Matthew is named after his dad and his grandpa, who passed away when my husband was 13. I think that Matthew was able to get to know his grandpa better than any of us here on earth. There is also my Aunt Mary, Grandma Hoffman, Grandpa and Grandma Kirbey, Grandpa Cox, Grandpa John and many others that my little boy was able to learn from and get to know.

Have you ever wondered what babies dream about? I think they're learning. I think that is time that our Heavenly Father uses to teach them the things that they will need to know to succeed in life. I'm not talking about financial or worldly success, but the ability to overcome trials. To rise above the bad and negative that is so prevalent in the world today and see the good.

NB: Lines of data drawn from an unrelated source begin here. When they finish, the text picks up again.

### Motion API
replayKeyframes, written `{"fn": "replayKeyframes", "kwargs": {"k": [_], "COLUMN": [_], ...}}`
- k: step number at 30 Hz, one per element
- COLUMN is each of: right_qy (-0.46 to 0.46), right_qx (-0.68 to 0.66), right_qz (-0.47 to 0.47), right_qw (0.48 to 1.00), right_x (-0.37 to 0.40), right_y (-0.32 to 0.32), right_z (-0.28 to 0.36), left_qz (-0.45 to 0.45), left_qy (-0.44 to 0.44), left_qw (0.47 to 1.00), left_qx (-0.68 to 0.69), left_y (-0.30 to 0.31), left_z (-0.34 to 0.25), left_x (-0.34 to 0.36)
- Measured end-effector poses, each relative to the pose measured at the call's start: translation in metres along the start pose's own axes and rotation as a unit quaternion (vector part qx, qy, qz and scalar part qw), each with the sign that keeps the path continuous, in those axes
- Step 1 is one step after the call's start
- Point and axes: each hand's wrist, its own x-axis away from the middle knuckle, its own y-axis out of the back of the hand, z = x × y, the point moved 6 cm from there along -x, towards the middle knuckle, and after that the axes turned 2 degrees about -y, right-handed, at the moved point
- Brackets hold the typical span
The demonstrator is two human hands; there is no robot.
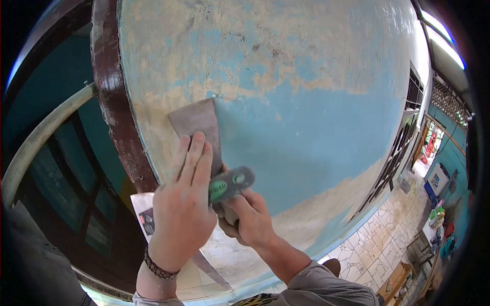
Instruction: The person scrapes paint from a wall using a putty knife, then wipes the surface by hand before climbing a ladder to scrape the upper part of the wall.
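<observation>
My right hand is wrapped round the handle of a wide scraper. Its grey metal blade lies against the wall, at the border of peeled and blue paint. The fingers of my left hand stretch flat over that blade. A second scraper is held across beneath the left palm; its dark handle with a green label sticks out to the right, and its blade shows on the left. My left thumb is hidden.
A brown door frame stands left of the wall, with a pale curved pipe beside it. Window bars project along the right. A wooden box sits on the stone-patterned floor.
</observation>
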Motion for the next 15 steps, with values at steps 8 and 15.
{"fn": "replayKeyframes", "kwargs": {"k": [8,15], "right_qy": [-0.007,-0.028], "right_qx": [0.013,-0.064], "right_qz": [-0.002,0.018], "right_qw": [1.000,0.997], "right_x": [-0.008,0.000], "right_y": [0.002,-0.007], "right_z": [0.008,0.003], "left_qz": [-0.012,0.004], "left_qy": [-0.040,-0.042], "left_qw": [0.998,0.998], "left_qx": [-0.052,-0.056], "left_y": [0.002,0.005], "left_z": [0.002,-0.002], "left_x": [-0.005,-0.004]}}
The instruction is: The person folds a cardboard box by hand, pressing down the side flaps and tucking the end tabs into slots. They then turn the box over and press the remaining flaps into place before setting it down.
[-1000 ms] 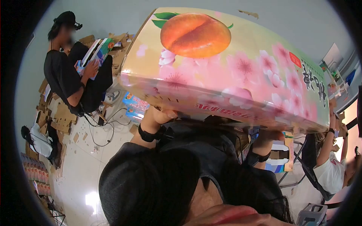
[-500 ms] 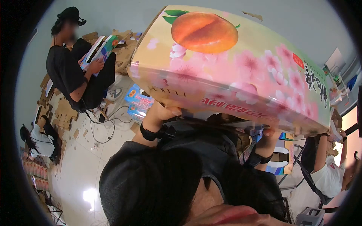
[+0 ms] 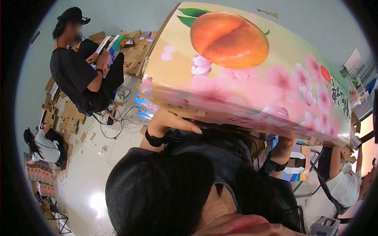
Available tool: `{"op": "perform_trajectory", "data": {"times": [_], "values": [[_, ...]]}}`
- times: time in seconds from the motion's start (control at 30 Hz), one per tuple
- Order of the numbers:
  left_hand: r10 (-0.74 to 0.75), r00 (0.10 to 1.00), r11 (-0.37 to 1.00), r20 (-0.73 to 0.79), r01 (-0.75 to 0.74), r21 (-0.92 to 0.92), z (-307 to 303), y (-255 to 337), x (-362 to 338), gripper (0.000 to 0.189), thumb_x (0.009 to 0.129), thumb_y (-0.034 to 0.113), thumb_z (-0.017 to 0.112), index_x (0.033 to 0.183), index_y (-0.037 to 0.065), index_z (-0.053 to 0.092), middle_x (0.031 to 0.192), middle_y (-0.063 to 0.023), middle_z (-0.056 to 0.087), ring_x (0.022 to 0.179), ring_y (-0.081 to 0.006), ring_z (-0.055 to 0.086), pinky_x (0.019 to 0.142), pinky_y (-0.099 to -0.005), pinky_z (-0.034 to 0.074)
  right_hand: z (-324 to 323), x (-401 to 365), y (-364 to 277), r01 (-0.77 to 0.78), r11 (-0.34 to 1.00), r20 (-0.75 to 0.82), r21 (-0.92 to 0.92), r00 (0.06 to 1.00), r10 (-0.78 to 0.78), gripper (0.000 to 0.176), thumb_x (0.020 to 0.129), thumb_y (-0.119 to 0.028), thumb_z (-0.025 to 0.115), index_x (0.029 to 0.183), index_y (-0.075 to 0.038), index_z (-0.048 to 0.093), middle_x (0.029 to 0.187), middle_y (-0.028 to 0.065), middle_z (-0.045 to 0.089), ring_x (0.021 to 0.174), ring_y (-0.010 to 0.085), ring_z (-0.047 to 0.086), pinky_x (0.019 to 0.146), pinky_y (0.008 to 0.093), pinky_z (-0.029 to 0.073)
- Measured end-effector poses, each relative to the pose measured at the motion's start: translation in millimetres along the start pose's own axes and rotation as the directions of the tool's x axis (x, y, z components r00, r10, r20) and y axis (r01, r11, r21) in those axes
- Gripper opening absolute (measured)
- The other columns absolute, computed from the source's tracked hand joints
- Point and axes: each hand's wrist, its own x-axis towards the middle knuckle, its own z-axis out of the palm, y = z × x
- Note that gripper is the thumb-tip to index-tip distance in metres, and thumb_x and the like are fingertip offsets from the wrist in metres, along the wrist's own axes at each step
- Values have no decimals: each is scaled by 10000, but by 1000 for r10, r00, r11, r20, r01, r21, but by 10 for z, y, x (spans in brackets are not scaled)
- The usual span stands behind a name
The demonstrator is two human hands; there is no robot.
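A large carton (image 3: 232, 74) printed with a peach and pink blossoms fills the upper middle of the view, raised in front of my chest and tilted down to the right. My left hand (image 3: 173, 122) grips its near lower edge at the left, thumb stretched along the underside and the other fingers hidden. Toward the right end, my right hand (image 3: 285, 142) holds the same lower edge, mostly covered by the carton. Black bands circle both my wrists.
A seated person in black (image 3: 78, 70) handles a colourful box (image 3: 112, 49) at upper left. Another person (image 3: 45, 145) crouches near stacked pink boxes (image 3: 39, 175). Flattened cardboard (image 3: 69, 118) and cables (image 3: 116, 128) lie on the floor. A third person (image 3: 346, 185) is at right.
The carton has shifted slightly right, and its peach-printed face shows more. My left thumb now reaches farther along its underside. The seated person's hands have moved over their box.
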Motion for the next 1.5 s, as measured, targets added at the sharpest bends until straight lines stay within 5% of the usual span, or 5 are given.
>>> {"op": "perform_trajectory", "data": {"times": [0.4,0.67,1.17,1.33,1.5], "values": [[-87,985,965,146,48,257,-16,463,232,469,685,253,908,1095,91,747,1127,-43,720,1094,-228,634,956,-339,467,-36,132,-92,62,998,-38,-19,997,-62,940,690,-601,829,1291,29,474,1227,125,581,1125,266,564,977,409,439],[-395,898,911,194,357,206,-68,460,343,1416,513,331,982,1566,6,93,1610,-222,180,1425,-345,330,1166,-375,279,-111,158,-116,102,995,-62,-22,993,-103,973,704,-597,819,1342,17,417,1278,131,545,1167,272,536,1003,413,418],[-18,1000,961,12,14,276,-20,193,291,979,565,250,957,1397,19,497,1426,-187,507,1318,-320,471,1111,-387,357,-117,121,-93,99,994,-57,-35,993,-101,1042,729,-591,802,1437,-6,311,1374,142,476,1244,282,483,1054,422,379],[-311,947,936,86,320,-146,-61,42,213,629,611,215,938,1159,34,689,1165,-107,691,1116,-266,616,967,-379,471,-30,96,-73,75,995,-45,-59,996,-78,1067,738,-589,796,1469,-14,275,1406,146,453,1270,285,466,1071,424,366],[-285,952,955,109,273,113,-48,-199,217,678,616,229,939,1205,37,661,1197,-117,677,1135,-260,606,984,-378,462,90,223,-94,62,990,-48,-124,997,-68,1092,746,-587,790,1500,-21,240,1437,149,430,1296,289,448,1088,427,353]]}}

It can sometimes be pointless to ponder these things because we won't ever know the answer. All of this is speculation and personal belief. Just because I believe something doesn't mean that other people are going to, but hopefully they will respect it. And maybe, it will help them to see things in a different light, to think outside the box and push their limits.

March 4, 2014

brownie batter

Sometimes brownie batter makes everything better.

I was having one of "those" days today. Sometimes I forget that the kids are coping with change just like I am. The difference is that they don't have the experience or the maturity to know how to deal with it. Usually they deal with it by; acting out, breaking rules, being disobedient, pushing limits, etc... I feel like I've talked to each of the kids at least 3 times since I got home from the hospital on the 23rd of February.

When I talk to them I try to find out what's going on. But then you have to wonder how much they're really understanding and if they know how to express what they're thinking and feeling. We use questions like, "Are you sad?" "Are you frustrated about anything?" "Is something upsetting you?" Sometimes this works, sometimes it doesn't.

All I know is that we've had a crazy two weeks. I'm exhausted by it, my husband is exhausted by it, and the kids are doing great. I just have to remind myself of that. And for the days that I forget, there's always brownie batter.